Теоретическим обвинением в адрес Мандельштама и его учеников была тогда, в частности, их приверженность к «антиматериалистической теории относительности» (что это еврейская выдумка, тогда в СССР не говорилось). Конечно, такое обвинение было гораздо менее доходчиво, чем «вейсманизм-морганизм». Одним из активных участников этих нападений был проф. Тимирязев, сын известного биолога (который, кажется, тоже не без греха – «боролся» с генетикой на ее заре, но, может, я ошибаюсь). Тимирязев был поразительно похож на своего отца и тем самым на его памятник, установленный у Никитских ворот. Мы, студенты, за глаза звали Тимирязева «сын памятника». Он читал на 3-м курсе добротные, но скучноватые лекции по «молекулярной теории газов» (содержание которых соответствовало этому старомодному названию). Тимирязева поддерживал декан проф. А. С. Предводителев и большинство старых профессоров и те молодые, которые надеялись таким образом помочь своей карьере. За пределами университета очень активен был профессор одного из технических вузов Миткевич23). Однажды на каком-то диспуте Игорь Евгеньевич, отвечая на некорректно поставленный вопрос, сказал, что он столь же бессмыслен, как вопрос о цвете меридиана – красный он или зеленый. Миткевич тут же вскочил и воскликнул:

– Я не знаю, как для профессора Тамма, но для любого истинно советского человека меридиан всегда красный.

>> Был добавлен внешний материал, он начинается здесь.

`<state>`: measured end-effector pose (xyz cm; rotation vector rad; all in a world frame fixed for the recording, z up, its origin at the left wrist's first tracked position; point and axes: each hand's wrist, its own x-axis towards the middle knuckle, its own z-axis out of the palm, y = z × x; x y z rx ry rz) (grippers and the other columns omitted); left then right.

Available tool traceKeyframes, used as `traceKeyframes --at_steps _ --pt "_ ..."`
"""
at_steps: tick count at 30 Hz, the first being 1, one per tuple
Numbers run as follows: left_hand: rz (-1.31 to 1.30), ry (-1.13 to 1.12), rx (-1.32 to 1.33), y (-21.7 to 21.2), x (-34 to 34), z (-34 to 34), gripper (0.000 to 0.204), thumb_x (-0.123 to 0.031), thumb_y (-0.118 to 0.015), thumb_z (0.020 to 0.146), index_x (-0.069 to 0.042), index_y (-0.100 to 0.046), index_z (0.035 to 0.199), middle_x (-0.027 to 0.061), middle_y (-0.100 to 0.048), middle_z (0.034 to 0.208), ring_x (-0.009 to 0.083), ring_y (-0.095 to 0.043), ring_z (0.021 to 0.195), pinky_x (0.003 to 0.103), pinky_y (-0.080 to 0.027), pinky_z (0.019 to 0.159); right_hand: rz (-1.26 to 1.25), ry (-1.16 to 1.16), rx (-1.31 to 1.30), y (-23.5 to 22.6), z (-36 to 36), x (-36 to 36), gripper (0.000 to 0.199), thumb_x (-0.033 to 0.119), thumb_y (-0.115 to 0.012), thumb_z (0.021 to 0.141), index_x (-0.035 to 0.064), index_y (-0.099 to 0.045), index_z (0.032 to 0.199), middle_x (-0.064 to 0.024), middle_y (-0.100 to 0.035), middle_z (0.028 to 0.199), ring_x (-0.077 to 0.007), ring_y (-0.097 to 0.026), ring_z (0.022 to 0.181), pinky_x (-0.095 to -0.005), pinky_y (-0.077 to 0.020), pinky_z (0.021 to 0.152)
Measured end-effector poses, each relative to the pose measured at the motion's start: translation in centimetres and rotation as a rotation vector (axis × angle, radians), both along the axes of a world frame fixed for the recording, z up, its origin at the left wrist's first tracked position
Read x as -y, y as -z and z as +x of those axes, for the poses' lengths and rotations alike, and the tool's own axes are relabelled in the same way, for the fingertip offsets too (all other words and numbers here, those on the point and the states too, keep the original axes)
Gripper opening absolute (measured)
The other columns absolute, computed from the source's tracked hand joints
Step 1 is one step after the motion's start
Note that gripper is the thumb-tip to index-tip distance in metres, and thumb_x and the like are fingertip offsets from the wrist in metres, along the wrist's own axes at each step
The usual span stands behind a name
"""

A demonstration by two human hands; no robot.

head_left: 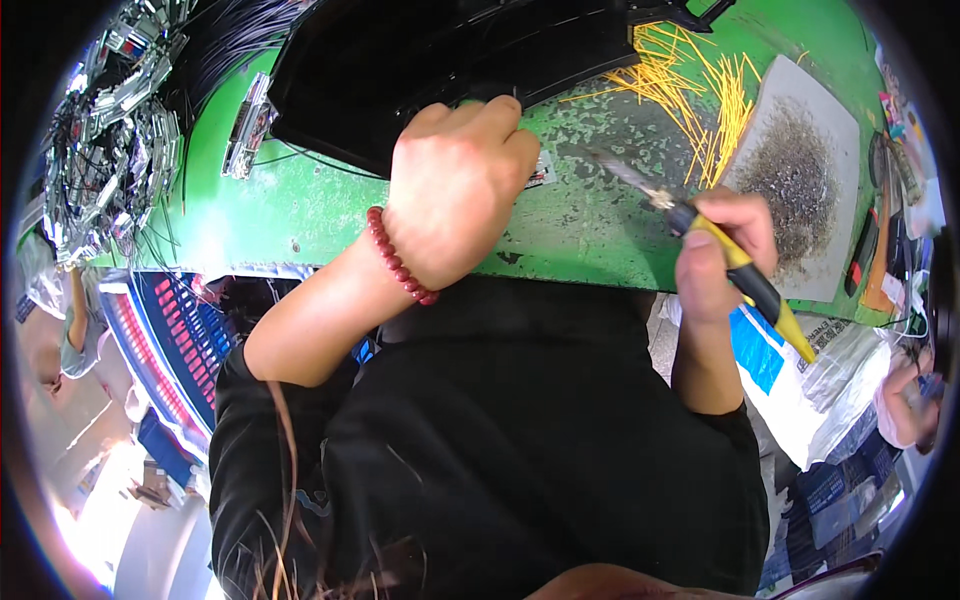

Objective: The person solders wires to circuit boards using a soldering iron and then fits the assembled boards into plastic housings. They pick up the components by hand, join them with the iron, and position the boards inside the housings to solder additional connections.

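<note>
My right hand (728, 250) grips a soldering iron (742, 268) with a yellow and black handle. Its metal tip points left over the green table (590, 225), a short way from my left hand (462, 185). That left hand is closed, knuckles up, a red bead bracelet at its wrist. Past its fingers pokes the end of a small silvery part (541, 170); the rest of the part and the fingertips are hidden under the hand. On the hand's other side a thin black cable (335, 165) runs along the table.
Behind my left hand lies a large black plastic tray (400, 75). Yellow wires (715, 120) are scattered at the far right, beside a grey board (835, 140) covered in dark residue. Bundled silvery parts with black cables (120, 150) pile up at left; a few (248, 130) lie nearer.
</note>
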<state>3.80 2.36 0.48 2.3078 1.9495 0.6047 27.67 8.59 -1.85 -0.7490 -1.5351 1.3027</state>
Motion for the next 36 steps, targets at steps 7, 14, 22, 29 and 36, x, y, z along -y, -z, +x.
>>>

В то время эта реплика звучала многозначительно. В эти годы один из лучших учеников Мандельштама Витт был арестован, так же как некоторые другие физики. Конечно, без «мандельштамовцев» общий уровень преподавания в университете резко упал.

Первые, очень интересные работы Власова были написаны совместно с Фурсовым, потом их плодотворное содружество распалось. Наиболее известны работы Власова по бесстолкновительной плазме; введенное им уравнение по праву носит его имя. Уже после войны Власов опубликовал (или пытался опубликовать) работу, в которой термодинамические понятия вводились для систем с малым числом степеней свободы. Многие тогда с огорчением говорили об этой работе как о доказательстве окончательного его упадка как ученого. Но, быть может, Власов был не так уж и не прав. При выполнении определенных условий «расхождения траекторий» система с малым числом степеней свободы может быть эргодической (не поясняя термина, скажу лишь, что отсюда следует возможность термодинамического рассмотрения). Пример, который я знаю из лекций проф. Синая: движение шарика по биллиардному полю, если стенки сделаны вогнутыми внутрь поля.